YOUR TASK: From the data, return each line holding the word "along".
------
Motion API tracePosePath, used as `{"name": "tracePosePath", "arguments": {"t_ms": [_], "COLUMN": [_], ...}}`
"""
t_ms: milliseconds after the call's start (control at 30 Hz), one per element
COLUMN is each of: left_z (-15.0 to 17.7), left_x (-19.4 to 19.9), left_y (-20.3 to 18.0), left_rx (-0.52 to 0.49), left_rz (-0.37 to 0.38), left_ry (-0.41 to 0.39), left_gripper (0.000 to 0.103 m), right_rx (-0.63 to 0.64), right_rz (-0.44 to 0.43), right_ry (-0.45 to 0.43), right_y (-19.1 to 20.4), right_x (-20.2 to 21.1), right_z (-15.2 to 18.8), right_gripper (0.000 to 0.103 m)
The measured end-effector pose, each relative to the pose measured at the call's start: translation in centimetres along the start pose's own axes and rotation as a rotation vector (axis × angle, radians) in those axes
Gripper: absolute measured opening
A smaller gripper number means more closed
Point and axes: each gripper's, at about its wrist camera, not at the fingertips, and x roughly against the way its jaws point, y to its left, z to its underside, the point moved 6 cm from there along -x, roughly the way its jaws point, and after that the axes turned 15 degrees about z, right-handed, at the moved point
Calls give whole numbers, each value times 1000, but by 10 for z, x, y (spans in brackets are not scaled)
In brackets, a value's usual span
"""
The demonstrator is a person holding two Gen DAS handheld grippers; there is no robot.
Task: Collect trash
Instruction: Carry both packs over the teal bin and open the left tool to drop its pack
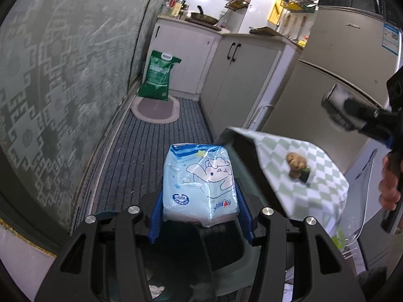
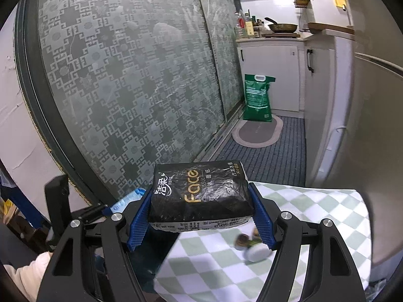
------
REPLY:
The measured end-effector pose, each relative to the pose measured at the call's start: translation in centimetres along the start pose's own axes and rotation as a rotation vector (axis × angle, radians) in those axes
Point and axes: each gripper's, at about its wrist camera, not at the fingertips, and x roughly against the way its jaws point, y to its left, z to its underside, the point moved 6 cm from there along -x, roughly the way its jaws point, and after that the axes turned 15 degrees about z, right-handed, at the moved point

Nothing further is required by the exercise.